Октавиан вызвал его в Рим, где его обвинили в плохом управлении войсками. Вслед за этим лизоблюды обрушили на него поток обвинений. По постановлению Сената, он был лишён собственности и приговорён к изгнанию. Октавиан стоял в стороне: ему не позволяли вмешиваться, сказал он, строгие моральные требования, которые предъявляла ему его высокая должность. В отчаянии Галл свёл счёты с жизнью. Я был рядом с ним в момент его смерти и закрыл ему глаза, прежде чем вернуться к своим книгам и выполнению задания, цель которого — увековечить его убийцу.
Понимаете теперь, как трудно было писать «Энеиду», давая ему будущее, в котором он так сильно нуждался. Смерть, когда она придёт ко мне, не будет нежеланной. Как не будет она и незаслуженной.
57
Ну вот, осталось рассказать совсем немного, только самый конец.
Последние годы были для меня периодом нарастающих разочарований. Наверно, я подсознательно хотел слишком многого. Надеялся, что звуки труб возвестят начало Золотого века и что все мои сомнения разрешатся как по волшебству. Но ничего подобного не произошло. Конечно же нет, хотя я и желал, чтобы было так, и сверх того ещё: хотел, чтобы мы все оставались детьми, хотел верить в несбыточное.
После победы при Акции Октавиан стал для всех героем. Он объединил Италию[215] и впервые дал ей чувство единого государства. Он щедро тратил деньги на государственные постройки (на это шли трофеи, захваченные во время его войны против Египта), и это сделало его популярным среди простого народа. Но что было ещё лучше — он принёс мир. Большинство легионов было расформировано, и двери храма Януса[216], которые всегда во время войны держат открытыми, были впервые на памяти живущих заперты. Рим балансировал на пороге эпохи мира и процветания, какого он не знал за всю свою историю.

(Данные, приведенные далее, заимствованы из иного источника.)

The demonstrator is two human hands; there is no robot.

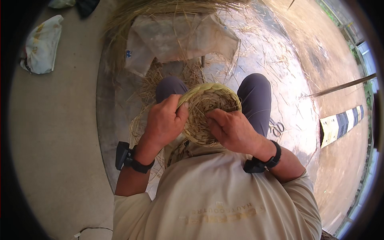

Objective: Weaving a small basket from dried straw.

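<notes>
A round basket (200,105) of woven yellow-green straw rests in my lap between my knees, its mouth facing up. Its rim is a thick braid. My left hand (166,120) grips the basket's left rim, with the thumb over the inner edge and the fingers outside. Over the right part of the mouth, my right hand (232,127) is closed in a pinch, knuckles up. A thin dark piece shows beside its index finger, but what the fingertips hold is hidden. Loose straw strands (138,128) stick out by my left wrist.
Beyond my knees, a clear plastic sheet (180,38) lies over straw, with a large straw bundle (168,9) behind. Dark-handled scissors (277,128) lie right of my right knee on a straw-littered ground sheet (292,100). A white bag (43,45) sits far left.
</notes>
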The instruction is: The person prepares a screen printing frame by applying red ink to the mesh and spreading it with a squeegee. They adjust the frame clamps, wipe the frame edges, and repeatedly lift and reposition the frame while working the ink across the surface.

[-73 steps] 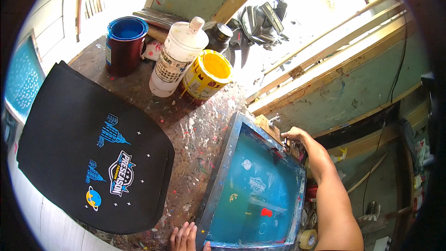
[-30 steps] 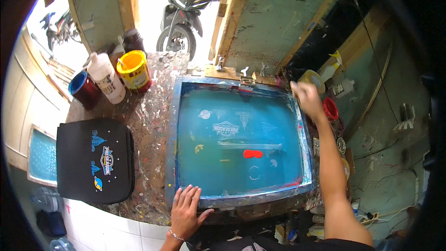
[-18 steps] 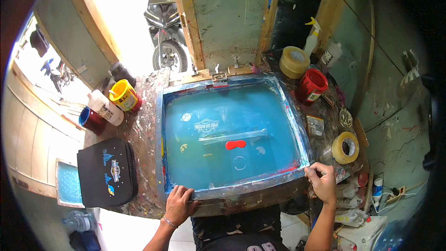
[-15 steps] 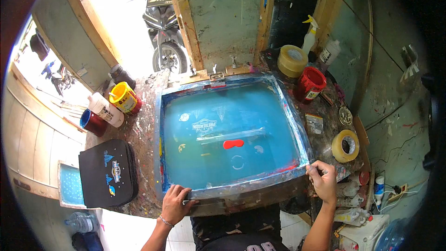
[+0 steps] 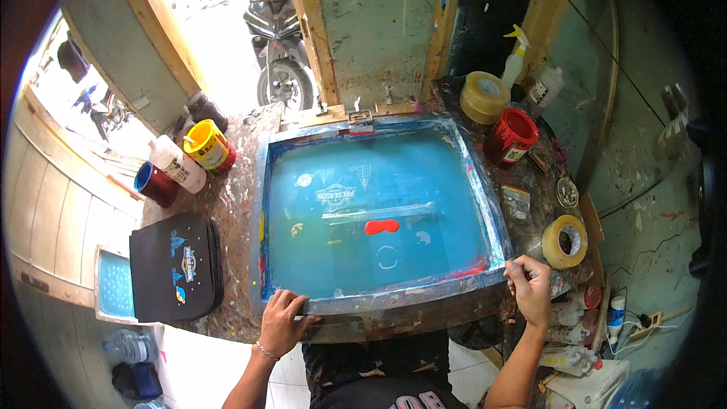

И тогда, среди триумфа, грома труб и наступившей вслед за всем этим мирной тишины, люди начали сравнивать Октавиана с Цезарем. Как и Цезарю, ему наперебой предлагались различные почести. Как и Цезарь, он сосредоточил в своих руках верховную власть и поддерживал её с помощью своих войск.
Цезарю в конце концов это не удалось. Был ли Октавиан просто вторым Цезарем?
Октавиан прекрасно сознавал всю опасность такого положения. Заняв самую высокую государственную должность консула и лишив ведущие кланы их традиционных прав, он ступил на тот же гибельный путь, что и покойный диктатор. Против него уже был заговор — во главе с молодым Лепидом — и будут и другие. Так или иначе, но ему придётся найти способ удержать власть, делая при этом вид, что отдаёт её.
Он решил эту проблему в начале своего седьмого консулата. В своей «удивившей» всех речи, которая была образцом лицемерия, он восстановил Республику под управлением Сената. Затем, с тщательно подготовленной спонтанностью, позволил своим друзьям проголосовать за то, чтобы вернуть ему снятые с себя полномочия, но только в другой форме. Не буду входить в детали — всё это очень сложно и не имеет большого значения для моего рассказа. Достаточно сказать, что, хотя я и понимал необходимость его действий, меня тошнило от того, в какой форме это было сделано. К тому же я помнил судебные процессы над Милоном и Коттой.